From near the village of Harmony, at the foot of the Green Mountains, came Miss Medora Martin to New York with her color-box and easel.
Miss Medora resembled the rose which the autumnal frosts had spared the longest of all her sister blossoms. In Harmony, when she started alone to the wicked city to study art, they said she was a mad, reckless, headstrong girl. In New York, when she first took her seat at a West Side boardinghouse table, the boarders asked: "Who is the nice-looking old maid?"

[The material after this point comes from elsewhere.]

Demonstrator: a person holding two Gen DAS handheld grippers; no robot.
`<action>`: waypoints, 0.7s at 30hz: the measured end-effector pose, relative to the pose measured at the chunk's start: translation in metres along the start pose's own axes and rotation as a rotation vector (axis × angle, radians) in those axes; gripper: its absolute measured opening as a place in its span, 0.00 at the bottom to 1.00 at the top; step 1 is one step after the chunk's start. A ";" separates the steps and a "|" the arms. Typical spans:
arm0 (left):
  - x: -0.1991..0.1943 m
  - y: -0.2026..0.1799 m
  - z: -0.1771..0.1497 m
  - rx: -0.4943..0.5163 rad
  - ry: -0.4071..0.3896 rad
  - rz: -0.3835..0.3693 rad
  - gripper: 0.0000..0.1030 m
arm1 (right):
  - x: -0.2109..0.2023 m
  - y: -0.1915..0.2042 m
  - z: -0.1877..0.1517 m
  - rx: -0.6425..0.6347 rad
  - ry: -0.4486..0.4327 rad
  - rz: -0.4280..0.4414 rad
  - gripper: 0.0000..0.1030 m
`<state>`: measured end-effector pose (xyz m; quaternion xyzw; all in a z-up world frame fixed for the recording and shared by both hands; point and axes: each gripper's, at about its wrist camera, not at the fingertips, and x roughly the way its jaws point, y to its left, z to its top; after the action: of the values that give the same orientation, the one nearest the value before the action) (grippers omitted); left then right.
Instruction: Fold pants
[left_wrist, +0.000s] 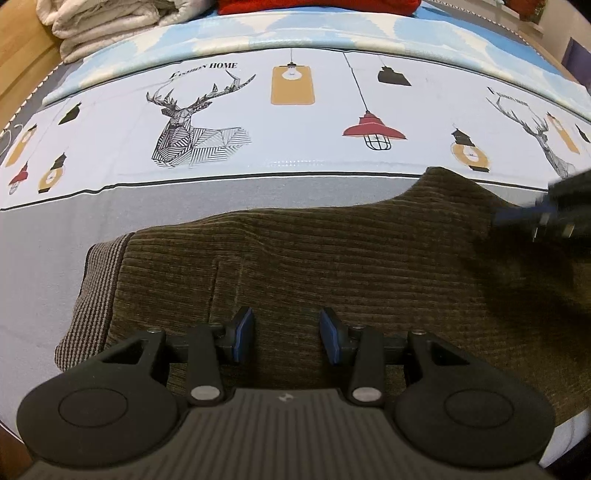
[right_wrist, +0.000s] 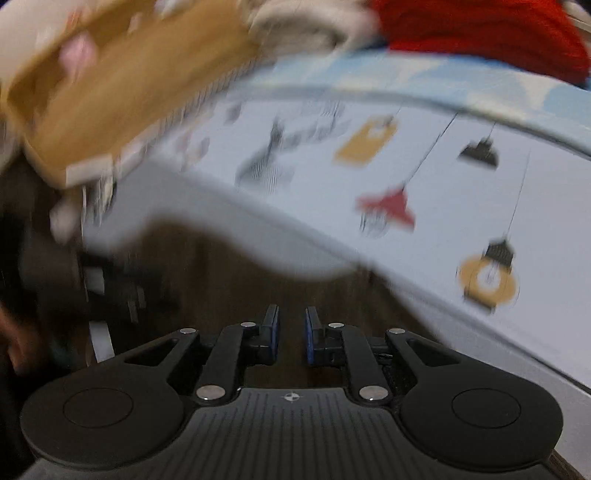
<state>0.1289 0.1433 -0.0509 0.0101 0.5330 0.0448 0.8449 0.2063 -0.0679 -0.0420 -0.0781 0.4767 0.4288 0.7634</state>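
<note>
On bed (left_wrist: 92, 206), L to R: folded white blanket (left_wrist: 110, 22) far back L; brown corduroy pants (left_wrist: 332, 258) lying flat on grey band of printed sheet, striped waistband (left_wrist: 92, 288) at L end. Left hand-held gripper (left_wrist: 287, 338) just above pants near waistband, fingers spread, holding nothing. Red fabric (left_wrist: 317, 5) at back centre. Right hand-held gripper (right_wrist: 291, 334) over R part of pants (right_wrist: 229, 280), narrow gap between pads, nothing pinched; right view motion-blurred.

A deer-and-lamp printed bedsheet (left_wrist: 229, 110) carries a folded white quilt (left_wrist: 110, 22) and red cloth (left_wrist: 317, 6).
</note>
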 end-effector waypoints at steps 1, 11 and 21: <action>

Medora took heart, a cheap hall bedroom and two art lessons a week from Professor Angelini, a retired barber who had studied his profession in a Harlem dancing academy. There was no one to set her right, for here in the big city they do it unto all of us. How many of us are badly shaved daily and taught the two-step imperfectly by ex-pupils of Bastien Le Page and Gerome? The most pathetic sight in New York -- except the manners of the rush-hour crowds -- is the dreary march of the hopeless army of Mediocrity. Here Art is no benignant goddess, but a Circe who turns her wooers into mewing Toms and Tabbies who linger about the doorsteps of her abode, unmindful of the flying brickbats and boot-jacks of the critics. Some of us creep back to our native villages to the skim-milk of "I told you so"; but most of us prefer to remain in the cold courtyard of our mistress's temple, snatching the scraps that fall from her divine table d'hote. But some of us grow weary at last of the fruitless service. And then there are two fates open to us. We can get a job driving a grocer's wagon, or we can get swallowed up in the Vortex of Bohemia. The latter sounds good; but the former really pans out better. For, when the grocer pays us off we can rent a dress suit and -- the capitalized system of humor describes it best -- Get Bohemia On the Run.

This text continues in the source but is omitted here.